═════ The data

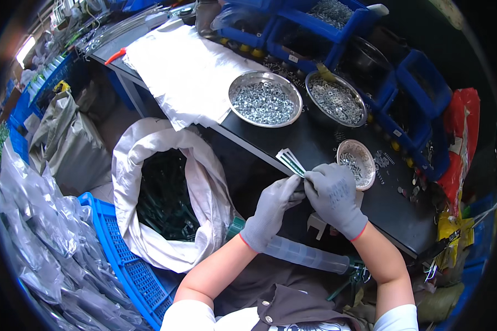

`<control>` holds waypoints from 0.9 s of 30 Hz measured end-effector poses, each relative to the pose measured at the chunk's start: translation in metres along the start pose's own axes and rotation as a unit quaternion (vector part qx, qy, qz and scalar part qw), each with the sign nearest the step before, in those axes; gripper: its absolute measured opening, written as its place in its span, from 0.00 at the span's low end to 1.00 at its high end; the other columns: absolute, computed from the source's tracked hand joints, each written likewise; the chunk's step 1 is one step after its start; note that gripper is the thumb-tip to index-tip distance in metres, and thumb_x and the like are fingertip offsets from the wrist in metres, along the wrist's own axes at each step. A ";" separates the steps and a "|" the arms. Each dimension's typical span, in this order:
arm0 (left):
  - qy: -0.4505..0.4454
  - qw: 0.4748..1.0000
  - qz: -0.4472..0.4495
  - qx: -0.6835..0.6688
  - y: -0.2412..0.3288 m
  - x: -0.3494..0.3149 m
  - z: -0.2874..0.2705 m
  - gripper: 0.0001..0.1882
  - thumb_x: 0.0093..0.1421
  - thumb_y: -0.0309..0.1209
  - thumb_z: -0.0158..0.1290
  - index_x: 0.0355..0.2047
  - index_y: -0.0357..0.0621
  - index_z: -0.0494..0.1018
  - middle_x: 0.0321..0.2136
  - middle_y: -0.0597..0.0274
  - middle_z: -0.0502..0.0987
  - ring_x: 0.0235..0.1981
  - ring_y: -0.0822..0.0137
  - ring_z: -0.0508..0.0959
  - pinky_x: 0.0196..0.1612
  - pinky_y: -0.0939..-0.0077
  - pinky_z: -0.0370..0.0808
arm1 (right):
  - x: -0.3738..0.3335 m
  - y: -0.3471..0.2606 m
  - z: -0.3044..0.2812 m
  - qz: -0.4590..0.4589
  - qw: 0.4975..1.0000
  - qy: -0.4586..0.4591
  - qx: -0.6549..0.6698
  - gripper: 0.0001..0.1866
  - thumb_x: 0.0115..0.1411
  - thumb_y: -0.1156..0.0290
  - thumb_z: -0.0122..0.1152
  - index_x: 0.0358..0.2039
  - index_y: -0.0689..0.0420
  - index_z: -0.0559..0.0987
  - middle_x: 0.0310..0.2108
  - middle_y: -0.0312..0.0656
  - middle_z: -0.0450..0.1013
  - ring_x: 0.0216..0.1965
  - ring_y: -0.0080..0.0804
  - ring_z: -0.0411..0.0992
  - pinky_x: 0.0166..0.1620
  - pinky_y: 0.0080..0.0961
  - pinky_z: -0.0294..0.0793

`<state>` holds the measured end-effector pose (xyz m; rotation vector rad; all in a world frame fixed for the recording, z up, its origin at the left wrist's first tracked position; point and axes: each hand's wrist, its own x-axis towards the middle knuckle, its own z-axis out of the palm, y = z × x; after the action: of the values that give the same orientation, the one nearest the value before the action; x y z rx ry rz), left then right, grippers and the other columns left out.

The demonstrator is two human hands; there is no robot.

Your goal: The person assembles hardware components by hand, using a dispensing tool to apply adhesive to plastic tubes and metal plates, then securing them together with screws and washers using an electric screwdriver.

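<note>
A black table [397, 226] is stretching beyond and to the right of my right hand [335, 196]. A white sack [128, 201] is gaping open to the left of my left hand [270, 212]. Beyond my hands, a wide metal bowl [268, 124] is sitting beside a second metal bowl [319, 115], both holding small metal parts. Just beyond my right hand, a smaller bowl [359, 149] is holding more. Both gloved hands are pinching thin white-and-green strips [289, 160], which are pointing away from me.
</note>
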<state>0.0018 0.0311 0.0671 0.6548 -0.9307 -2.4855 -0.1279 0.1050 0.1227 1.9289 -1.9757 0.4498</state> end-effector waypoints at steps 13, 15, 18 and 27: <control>-0.070 0.988 0.133 0.031 -0.005 0.007 0.014 0.13 0.65 0.32 0.53 0.44 0.34 0.74 0.38 0.62 0.79 0.37 0.77 0.77 0.42 0.82 0.74 | -0.015 0.006 -0.039 0.339 0.862 -0.014 0.377 0.12 0.54 0.71 0.63 0.38 0.63 0.78 0.30 0.39 0.74 0.31 0.24 0.72 0.34 0.23 0.71; -0.051 0.985 0.151 0.062 -0.001 0.011 0.019 0.13 0.64 0.33 0.54 0.43 0.35 0.75 0.38 0.64 0.79 0.36 0.78 0.77 0.42 0.82 0.73 | -0.013 0.007 -0.053 0.446 0.772 0.024 0.451 0.07 0.59 0.75 0.59 0.37 0.65 0.78 0.29 0.36 0.74 0.30 0.16 0.71 0.34 0.16 0.70; -0.029 0.981 0.180 0.066 0.014 0.020 0.027 0.15 0.62 0.31 0.56 0.46 0.33 0.72 0.37 0.63 0.79 0.34 0.78 0.77 0.38 0.84 0.73 | -0.037 0.035 -0.065 0.405 0.771 0.202 0.448 0.06 0.60 0.75 0.60 0.35 0.65 0.78 0.28 0.34 0.74 0.30 0.13 0.69 0.34 0.12 0.69; 0.022 0.889 0.259 0.376 0.075 0.122 0.089 0.23 0.53 0.37 0.61 0.44 0.32 0.73 0.34 0.48 0.80 0.36 0.59 0.81 0.40 0.69 0.76 | -0.101 0.024 -0.086 0.455 0.696 0.281 0.479 0.06 0.62 0.73 0.58 0.35 0.62 0.78 0.28 0.32 0.74 0.27 0.13 0.68 0.32 0.13 0.68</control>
<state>-0.1299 -0.0399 0.1437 0.5704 -1.7987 -1.5917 -0.1484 0.2345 0.1539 0.6425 -2.2232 2.3632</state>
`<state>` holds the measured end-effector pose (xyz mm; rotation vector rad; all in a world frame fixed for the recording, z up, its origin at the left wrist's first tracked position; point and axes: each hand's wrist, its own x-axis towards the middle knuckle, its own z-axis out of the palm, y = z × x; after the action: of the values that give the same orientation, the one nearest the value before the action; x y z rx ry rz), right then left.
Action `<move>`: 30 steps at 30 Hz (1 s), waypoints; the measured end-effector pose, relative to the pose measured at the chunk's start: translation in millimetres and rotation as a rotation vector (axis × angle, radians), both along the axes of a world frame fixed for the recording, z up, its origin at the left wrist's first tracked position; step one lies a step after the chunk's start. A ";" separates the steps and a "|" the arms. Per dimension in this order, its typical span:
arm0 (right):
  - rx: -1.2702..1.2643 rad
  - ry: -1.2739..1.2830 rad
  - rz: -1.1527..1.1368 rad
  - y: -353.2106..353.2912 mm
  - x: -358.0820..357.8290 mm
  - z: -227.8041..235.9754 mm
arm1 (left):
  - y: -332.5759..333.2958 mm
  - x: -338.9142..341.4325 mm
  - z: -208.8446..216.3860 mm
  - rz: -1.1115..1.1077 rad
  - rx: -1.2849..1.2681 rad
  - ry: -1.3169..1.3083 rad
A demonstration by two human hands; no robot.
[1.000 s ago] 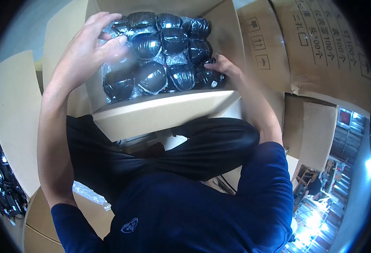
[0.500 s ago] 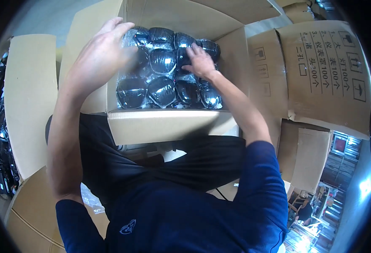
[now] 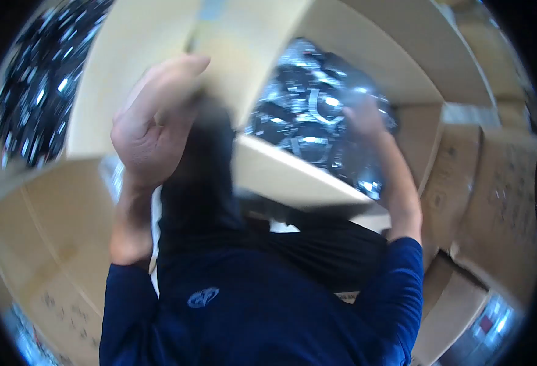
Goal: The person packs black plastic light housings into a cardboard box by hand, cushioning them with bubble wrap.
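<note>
Wears a navy shirt (image 3: 268, 287) and holds the left hand (image 3: 152, 125) up at the left side of an open carton (image 3: 293, 168), fingers loosely curled, visibly gripping nothing. Has the right hand (image 3: 367, 117) blurred at the carton's right side, over or against black rounded parts (image 3: 324, 105) wrapped in clear plastic and packed inside; impossible to tell finger spread or any hold. Shows, left of the carton, a dark glossy pile (image 3: 49, 85); to its right, a printed box (image 3: 494, 207).

- Heavy motion blur; right hand (image 3: 367, 116) smeared
- White glare on glossy black parts (image 3: 311, 146)
- Fisheye bending, dark corners
- Shadow along carton flap (image 3: 280, 178)
</note>
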<state>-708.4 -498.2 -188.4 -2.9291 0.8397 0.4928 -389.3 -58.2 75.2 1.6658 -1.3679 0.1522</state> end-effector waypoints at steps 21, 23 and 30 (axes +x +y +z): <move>0.293 -0.038 0.022 155.3 48.1 135.4 | 297.3 48.1 -379.1 0.883 0.823 0.536; 0.431 -0.037 0.049 165.7 46.9 129.7 | 296.3 61.7 -394.3 0.858 0.787 0.654; 0.588 -0.191 -0.166 184.6 36.3 187.3 | 304.9 -17.1 -181.3 0.725 0.021 0.692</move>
<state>-672.0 -313.6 -1.2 -2.3055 0.7473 0.3615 -406.4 246.8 -106.1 1.9153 -0.2292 -0.0311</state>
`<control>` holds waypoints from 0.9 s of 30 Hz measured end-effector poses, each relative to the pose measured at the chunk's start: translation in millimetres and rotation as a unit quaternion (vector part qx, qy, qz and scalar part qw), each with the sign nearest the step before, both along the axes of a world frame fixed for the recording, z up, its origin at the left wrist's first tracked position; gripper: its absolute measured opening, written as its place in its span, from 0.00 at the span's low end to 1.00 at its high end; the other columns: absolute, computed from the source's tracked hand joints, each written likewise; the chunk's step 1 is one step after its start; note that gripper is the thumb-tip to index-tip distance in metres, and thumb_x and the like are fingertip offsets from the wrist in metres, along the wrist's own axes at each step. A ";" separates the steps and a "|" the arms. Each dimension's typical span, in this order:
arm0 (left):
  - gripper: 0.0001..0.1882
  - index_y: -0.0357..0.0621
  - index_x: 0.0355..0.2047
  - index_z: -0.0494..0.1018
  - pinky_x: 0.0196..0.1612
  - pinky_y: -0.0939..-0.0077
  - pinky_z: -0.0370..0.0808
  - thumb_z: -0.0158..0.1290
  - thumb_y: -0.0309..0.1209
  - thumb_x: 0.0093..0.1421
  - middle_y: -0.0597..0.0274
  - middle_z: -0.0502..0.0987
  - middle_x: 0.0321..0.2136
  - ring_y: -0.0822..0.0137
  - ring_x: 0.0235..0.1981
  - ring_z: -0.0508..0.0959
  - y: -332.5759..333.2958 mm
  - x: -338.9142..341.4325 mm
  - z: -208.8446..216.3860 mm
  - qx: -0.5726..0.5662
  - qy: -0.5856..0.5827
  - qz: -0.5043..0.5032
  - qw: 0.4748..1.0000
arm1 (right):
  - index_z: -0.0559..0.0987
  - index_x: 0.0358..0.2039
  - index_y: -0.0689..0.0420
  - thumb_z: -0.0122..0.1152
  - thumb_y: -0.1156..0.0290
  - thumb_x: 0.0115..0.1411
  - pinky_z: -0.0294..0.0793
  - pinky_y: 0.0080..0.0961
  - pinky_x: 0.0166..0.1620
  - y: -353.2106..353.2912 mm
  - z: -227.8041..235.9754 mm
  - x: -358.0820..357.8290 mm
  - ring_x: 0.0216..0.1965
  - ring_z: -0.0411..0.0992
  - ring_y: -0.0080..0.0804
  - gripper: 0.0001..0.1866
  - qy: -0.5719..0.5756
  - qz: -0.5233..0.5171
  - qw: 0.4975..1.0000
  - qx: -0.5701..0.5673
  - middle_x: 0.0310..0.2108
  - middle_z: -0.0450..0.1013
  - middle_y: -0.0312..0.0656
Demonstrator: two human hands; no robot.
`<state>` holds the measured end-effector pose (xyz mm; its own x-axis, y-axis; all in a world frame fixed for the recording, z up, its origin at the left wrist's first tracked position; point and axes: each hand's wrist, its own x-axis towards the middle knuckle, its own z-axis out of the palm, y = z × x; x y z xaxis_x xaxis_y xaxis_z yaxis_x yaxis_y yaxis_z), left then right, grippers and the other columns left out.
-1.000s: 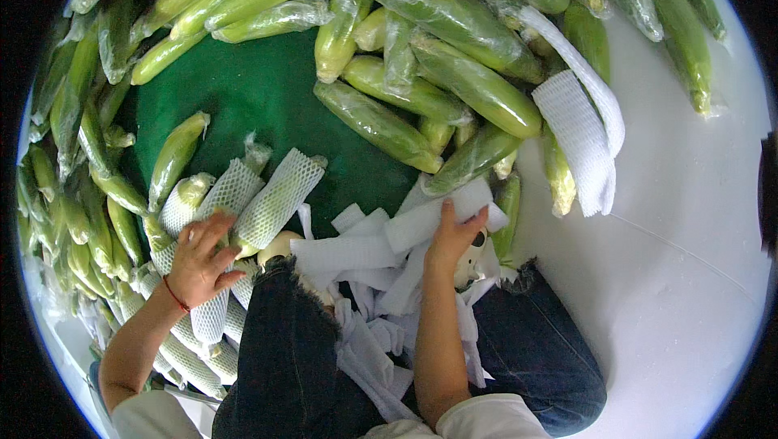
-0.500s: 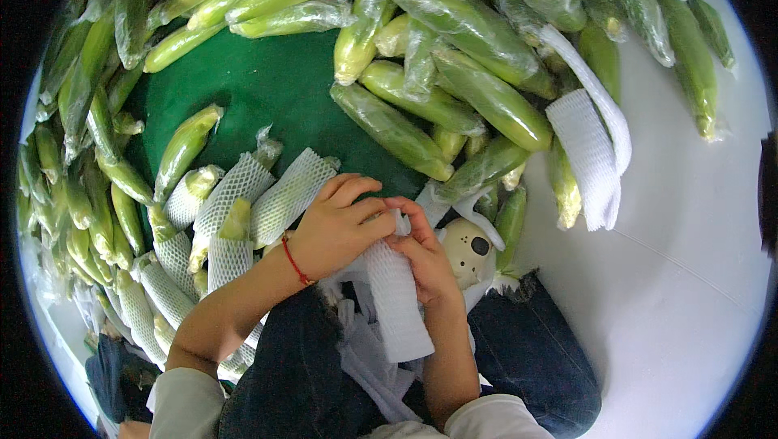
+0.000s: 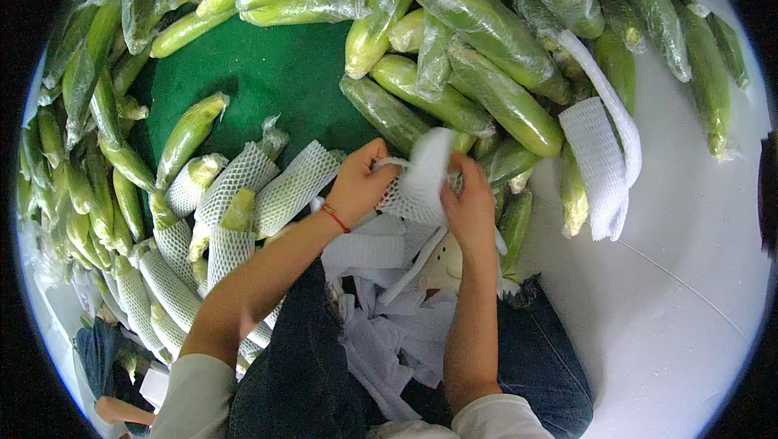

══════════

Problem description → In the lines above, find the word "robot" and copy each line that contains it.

Answer to this problem →
The demonstrator is two human hands; there is no robot.
A demonstration by two human hands; no robot.
Demonstrator: two human hands; no robot.

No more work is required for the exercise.